THE BASICS. Most standard appliances are designed to accept
only AC (alternating current) voltages because that's how electricity is
supplied from the grid. In order to run an electronic device from a DC (direct
current) source you obviously need to transform it into AC. A device that
converts electricity from DC form to AC form using electronic circuits is known
in power industry as inverter. Note that the same term is used in digital
electronics for a circuit that switches the logic level of a signal. To avoid
confusion, the device we are talking about is a power inverter. Its typical
application is to convert a battery voltage into conventional residential AC.

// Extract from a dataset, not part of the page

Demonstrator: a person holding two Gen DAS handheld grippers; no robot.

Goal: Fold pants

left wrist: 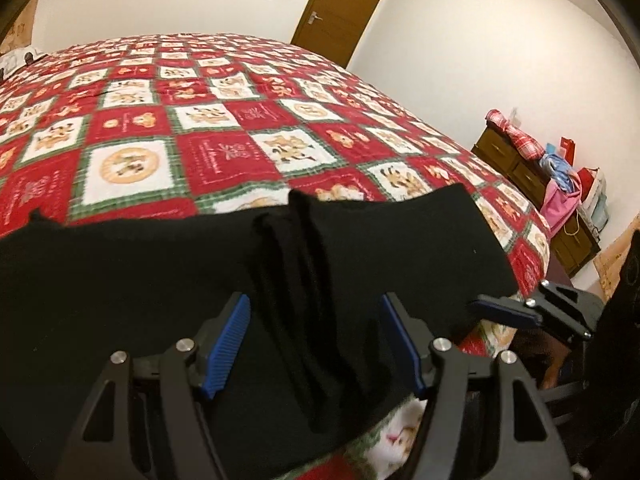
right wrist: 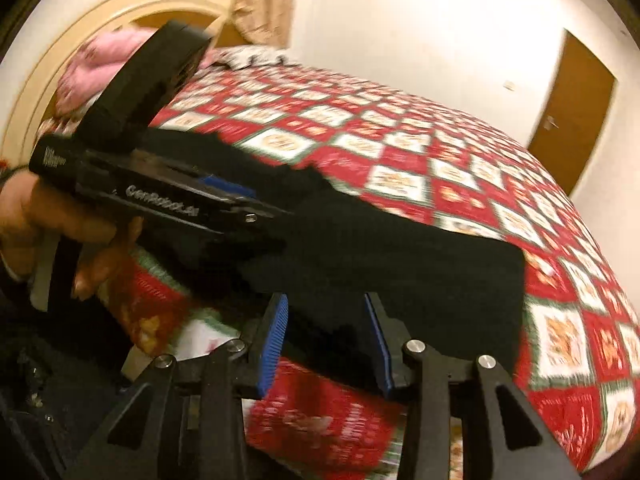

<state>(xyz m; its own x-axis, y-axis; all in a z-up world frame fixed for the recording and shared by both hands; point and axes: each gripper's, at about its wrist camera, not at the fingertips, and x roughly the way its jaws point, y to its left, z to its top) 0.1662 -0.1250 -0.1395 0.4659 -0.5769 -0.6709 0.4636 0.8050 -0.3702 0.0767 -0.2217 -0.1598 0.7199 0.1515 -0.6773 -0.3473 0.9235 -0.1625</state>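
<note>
Black pants (left wrist: 160,280) lie flat along the near edge of a bed with a red patchwork quilt (left wrist: 200,120). A bunched ridge of the cloth runs up between the blue pads (left wrist: 228,344) of my left gripper (left wrist: 316,344), which stands open and wide over it without pressing. My right gripper (left wrist: 492,310) shows at the pants' right end. In the right wrist view the pants (right wrist: 420,272) stretch away to the left, and my right gripper (right wrist: 326,340) is open with the cloth's near edge between its pads. My left gripper (right wrist: 260,204) is seen side-on over the pants.
A person's hand (right wrist: 48,216) holds the left gripper. A brown door (left wrist: 340,12) is in the far wall. A dresser (left wrist: 532,172) piled with clothes stands right of the bed. A headboard (right wrist: 60,64) and a pink pillow (right wrist: 100,60) are at the bed's left end.
</note>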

Inverters are used in a wide variety of applications from small car adapters to large grid-tie systems that can supply electricity to an entire home.
THE TYPES. There are three basic types of dc-ac converters depending on their AC output waveform: square wave, modified sinewave, and pure sine wave (see the diagram below). The square wave is the simplest and cheapest type, but nowadays it is practically not used commercially because of low power quality (THD≈45%). The modified sine wave topologies (which are actually modified squares) provide rectangular pulses with some dead spots between positive and negative half-cycles. They are suitable for most electronic loads, although their THD is almost 24%.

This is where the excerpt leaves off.